The algorithm, developed basically by David Marr and Tomaso Poggio [\marrpoggiob],
is an edge-based line-oriented filtering and matching process.
Grimson's implementation of the stereopsis algorithm [\grimson] processes as follows:

\vbox{
\vspsml
\bullit{Fill 4 pairs of working arrays with zero-crossing values and
orientations. The zero-crossings are found by convolving the
images with 4 spatial frequency tuned band-pass filters, varying in size from 7
to 63 pixels in width.}}

\vbox{
\vspssml
\bullit{Set initial vergence values for the eyes in the two images (manually).}
\vspssml
\bullit{Match zero-crossings in the paired arrays with these relative
eye positions. Within paired arrays, the process decides upon acceptable matches
on the basis of zero-crossing {\it contrast} (positive or negative) and very rough
edge orientation estimates (quantized to 30 degrees, so slopes must be within
approximately 60 degrees of eachother). Matches are of {\it positive},
{\it negative}, and {\it zero} disparity, relative to the vergence.}
\vspssml
\bullit{Mark ambiguous or `no-match' edges as such.}
\vspssml
\bullit{Check unmatched points in {\it regions}, and for those
where this number is greater than 30\%, delete all matches.
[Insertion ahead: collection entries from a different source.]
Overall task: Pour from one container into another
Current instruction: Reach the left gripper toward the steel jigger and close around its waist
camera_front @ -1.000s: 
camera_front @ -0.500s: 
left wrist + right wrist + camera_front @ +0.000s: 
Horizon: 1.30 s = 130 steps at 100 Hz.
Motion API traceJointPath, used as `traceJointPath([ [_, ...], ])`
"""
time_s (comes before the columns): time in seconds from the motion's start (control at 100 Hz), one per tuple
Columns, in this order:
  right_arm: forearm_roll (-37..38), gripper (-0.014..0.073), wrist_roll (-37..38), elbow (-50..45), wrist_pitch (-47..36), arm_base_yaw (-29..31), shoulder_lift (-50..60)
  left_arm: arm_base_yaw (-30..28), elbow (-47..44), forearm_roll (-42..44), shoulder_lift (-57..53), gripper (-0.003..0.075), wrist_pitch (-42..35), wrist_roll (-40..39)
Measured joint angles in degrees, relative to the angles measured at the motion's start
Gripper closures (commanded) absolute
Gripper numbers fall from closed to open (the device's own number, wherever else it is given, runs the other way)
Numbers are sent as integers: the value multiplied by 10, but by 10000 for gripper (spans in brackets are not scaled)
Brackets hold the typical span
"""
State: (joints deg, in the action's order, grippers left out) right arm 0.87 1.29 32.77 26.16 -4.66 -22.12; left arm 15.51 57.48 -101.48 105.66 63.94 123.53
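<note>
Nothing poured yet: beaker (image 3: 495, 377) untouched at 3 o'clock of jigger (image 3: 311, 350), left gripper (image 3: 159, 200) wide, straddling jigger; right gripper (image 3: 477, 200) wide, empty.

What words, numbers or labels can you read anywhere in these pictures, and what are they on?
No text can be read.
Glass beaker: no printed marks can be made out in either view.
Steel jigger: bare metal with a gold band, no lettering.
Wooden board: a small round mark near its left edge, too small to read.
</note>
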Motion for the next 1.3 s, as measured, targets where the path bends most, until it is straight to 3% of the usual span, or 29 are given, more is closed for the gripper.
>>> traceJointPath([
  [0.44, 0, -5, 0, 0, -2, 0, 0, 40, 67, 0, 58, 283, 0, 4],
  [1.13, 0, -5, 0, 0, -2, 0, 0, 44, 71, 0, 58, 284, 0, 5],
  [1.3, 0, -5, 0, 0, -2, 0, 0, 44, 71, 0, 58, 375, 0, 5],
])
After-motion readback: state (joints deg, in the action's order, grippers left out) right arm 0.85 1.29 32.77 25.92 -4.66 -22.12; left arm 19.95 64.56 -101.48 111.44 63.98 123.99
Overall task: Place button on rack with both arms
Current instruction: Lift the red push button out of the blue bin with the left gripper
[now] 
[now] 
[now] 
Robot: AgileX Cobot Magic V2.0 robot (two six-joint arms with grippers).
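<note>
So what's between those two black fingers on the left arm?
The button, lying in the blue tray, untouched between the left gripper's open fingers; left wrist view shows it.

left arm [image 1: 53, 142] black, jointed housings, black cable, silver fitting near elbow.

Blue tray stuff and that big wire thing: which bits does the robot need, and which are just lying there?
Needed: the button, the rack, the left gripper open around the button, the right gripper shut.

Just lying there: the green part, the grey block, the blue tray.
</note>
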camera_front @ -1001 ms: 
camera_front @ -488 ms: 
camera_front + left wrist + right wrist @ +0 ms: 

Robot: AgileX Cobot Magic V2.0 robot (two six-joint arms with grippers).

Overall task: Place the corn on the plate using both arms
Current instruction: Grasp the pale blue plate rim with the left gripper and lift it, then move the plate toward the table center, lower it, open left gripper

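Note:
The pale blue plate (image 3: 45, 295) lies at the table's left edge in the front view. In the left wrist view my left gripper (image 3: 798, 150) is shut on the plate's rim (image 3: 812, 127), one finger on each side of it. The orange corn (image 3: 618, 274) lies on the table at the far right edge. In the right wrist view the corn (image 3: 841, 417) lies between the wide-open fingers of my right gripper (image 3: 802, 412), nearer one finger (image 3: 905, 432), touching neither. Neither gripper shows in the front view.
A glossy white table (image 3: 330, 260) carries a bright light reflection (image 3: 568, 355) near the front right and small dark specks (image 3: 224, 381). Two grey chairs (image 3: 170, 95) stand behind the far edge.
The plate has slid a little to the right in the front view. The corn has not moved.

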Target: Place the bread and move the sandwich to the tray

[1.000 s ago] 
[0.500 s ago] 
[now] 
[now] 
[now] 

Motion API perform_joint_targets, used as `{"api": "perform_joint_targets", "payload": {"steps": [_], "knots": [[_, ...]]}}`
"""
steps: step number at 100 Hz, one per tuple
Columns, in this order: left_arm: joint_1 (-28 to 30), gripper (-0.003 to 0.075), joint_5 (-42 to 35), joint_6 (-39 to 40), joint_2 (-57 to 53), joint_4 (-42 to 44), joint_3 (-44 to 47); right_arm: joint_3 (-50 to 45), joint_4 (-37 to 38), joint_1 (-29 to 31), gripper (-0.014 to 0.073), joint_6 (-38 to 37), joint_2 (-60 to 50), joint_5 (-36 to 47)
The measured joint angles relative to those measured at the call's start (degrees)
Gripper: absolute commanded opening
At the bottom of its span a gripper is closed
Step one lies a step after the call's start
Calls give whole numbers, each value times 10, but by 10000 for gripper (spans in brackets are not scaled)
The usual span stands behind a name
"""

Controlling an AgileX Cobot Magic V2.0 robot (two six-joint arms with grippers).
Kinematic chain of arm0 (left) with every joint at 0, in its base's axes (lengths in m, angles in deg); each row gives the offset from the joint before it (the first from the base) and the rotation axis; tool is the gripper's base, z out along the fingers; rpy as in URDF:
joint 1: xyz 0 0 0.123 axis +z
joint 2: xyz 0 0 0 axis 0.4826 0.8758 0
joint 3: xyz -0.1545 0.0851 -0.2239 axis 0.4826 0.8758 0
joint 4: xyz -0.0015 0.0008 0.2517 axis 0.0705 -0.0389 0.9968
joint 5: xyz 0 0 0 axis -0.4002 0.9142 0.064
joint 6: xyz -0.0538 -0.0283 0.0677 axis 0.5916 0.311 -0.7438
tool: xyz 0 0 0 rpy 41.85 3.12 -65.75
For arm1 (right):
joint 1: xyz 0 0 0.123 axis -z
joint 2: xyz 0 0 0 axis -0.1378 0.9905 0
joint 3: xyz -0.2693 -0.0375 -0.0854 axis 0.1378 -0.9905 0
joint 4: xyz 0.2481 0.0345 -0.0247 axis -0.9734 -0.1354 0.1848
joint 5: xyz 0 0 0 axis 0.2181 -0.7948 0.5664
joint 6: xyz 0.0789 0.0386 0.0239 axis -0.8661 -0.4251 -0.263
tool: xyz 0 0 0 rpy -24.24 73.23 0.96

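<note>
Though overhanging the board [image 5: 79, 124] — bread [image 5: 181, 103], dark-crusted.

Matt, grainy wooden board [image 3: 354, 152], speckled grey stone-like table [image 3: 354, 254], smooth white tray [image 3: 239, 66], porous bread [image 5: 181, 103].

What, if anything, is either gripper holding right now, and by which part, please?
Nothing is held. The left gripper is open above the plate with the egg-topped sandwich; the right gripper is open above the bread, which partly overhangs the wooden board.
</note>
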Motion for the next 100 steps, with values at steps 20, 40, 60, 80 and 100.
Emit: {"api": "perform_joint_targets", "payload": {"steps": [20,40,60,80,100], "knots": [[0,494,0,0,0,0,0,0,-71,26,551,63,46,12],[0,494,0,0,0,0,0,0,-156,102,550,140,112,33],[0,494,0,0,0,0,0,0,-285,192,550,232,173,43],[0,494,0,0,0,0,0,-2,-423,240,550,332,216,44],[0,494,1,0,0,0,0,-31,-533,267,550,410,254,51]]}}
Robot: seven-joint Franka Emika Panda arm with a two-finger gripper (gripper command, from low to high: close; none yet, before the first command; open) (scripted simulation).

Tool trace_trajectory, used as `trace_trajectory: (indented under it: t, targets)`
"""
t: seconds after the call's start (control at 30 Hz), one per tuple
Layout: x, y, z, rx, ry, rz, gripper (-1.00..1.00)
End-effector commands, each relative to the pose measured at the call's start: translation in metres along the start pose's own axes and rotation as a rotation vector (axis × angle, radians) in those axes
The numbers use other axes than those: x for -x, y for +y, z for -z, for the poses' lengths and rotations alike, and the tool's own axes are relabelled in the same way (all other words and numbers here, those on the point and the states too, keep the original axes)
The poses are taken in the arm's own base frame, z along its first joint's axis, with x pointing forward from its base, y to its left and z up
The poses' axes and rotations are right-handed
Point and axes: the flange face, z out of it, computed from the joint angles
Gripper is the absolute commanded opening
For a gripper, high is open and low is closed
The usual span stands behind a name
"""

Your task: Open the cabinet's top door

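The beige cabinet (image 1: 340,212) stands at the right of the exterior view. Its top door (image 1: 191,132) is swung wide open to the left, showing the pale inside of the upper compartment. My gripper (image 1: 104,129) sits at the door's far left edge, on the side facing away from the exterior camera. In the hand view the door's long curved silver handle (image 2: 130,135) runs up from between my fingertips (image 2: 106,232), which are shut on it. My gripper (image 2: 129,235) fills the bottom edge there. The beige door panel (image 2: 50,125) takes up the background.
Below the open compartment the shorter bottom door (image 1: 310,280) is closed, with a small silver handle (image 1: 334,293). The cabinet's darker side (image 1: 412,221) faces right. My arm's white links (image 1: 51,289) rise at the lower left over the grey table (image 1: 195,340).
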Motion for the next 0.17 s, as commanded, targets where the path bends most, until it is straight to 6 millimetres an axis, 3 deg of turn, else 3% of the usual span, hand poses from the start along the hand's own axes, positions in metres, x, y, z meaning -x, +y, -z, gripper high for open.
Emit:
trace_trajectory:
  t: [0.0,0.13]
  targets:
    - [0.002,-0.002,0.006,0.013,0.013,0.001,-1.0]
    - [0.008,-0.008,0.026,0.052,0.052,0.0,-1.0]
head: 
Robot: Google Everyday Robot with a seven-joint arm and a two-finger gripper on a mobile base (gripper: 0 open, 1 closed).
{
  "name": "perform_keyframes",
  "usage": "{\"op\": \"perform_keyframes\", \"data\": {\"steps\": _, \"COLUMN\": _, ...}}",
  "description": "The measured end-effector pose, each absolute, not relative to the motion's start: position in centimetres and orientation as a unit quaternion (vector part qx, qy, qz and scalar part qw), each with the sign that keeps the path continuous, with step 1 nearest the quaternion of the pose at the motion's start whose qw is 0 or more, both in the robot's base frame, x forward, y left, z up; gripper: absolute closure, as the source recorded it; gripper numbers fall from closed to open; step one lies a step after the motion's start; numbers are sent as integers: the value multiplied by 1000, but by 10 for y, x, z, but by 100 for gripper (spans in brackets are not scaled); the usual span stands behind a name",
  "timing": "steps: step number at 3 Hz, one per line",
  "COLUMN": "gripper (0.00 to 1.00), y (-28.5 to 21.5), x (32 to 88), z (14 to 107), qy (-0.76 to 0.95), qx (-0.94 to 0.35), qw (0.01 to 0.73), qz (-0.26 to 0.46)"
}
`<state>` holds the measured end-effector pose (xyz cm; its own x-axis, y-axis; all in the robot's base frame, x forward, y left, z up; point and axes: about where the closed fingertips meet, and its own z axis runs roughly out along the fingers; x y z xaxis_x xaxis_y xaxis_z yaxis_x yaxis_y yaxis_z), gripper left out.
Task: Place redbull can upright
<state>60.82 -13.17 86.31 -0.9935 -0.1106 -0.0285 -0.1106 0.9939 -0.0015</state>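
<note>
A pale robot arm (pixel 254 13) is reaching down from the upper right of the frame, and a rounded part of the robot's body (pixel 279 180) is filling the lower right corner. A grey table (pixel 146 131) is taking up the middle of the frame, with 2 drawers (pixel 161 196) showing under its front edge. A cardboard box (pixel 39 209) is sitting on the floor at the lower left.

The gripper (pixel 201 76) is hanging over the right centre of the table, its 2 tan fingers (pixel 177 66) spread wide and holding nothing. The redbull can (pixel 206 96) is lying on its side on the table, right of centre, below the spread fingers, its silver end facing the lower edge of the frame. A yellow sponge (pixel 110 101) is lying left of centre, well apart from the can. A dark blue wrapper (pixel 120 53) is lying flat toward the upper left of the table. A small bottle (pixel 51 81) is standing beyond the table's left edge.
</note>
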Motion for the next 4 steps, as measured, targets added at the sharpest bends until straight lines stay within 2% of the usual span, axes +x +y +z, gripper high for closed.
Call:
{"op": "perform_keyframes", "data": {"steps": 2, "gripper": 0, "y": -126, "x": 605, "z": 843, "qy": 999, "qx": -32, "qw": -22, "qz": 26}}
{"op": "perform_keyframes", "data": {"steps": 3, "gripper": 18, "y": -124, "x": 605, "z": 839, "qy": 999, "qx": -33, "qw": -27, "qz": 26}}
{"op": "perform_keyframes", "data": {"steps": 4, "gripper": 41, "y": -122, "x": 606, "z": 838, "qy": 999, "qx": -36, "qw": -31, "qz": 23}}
Regions are defined
with regard to some statistical measure to ensure that the size represents a reasonable
local sample.}
\vspssml
\bullit{On the basis of low frequency filter matchings, make various {\it positive}
and {\it negative} vergence movements to bring unmatched high frequency edges
into correspondence (high frequency edges come from the smallest filters),
and iterate on the matching process.}}

A subsequent process interpolates a smooth surface to this derived edge-based
disparity data, resulting in a full depth map.  The assumption that allows
interpolation to take place is that `no information is information', i.e.\ that
the lack of edge signal in a part of the scene indicates that there are no
intensity discontinuities there, and thus likely no depth discontinuities.
This is a valid assumption, although rather dismissive of useful intensity
information. Furthermore, the interpolation scheme makes no distinction
between surface boundaries (depth boundaries) and surface details $\ldots$
the former should likely be breakpoints for the interpolation, rather then
knots.  The resulting surface fitting smooths over the entire scene.
Elegant as the interpolatory analysis is, a true solution to the problem
of defining inter-edge surface shape would need to consider the global context
{\it (`is there any indication that this is an occluding edge?')} and, where
possible, domain knowledge {\it (`does this seem to be the top of a building?')}.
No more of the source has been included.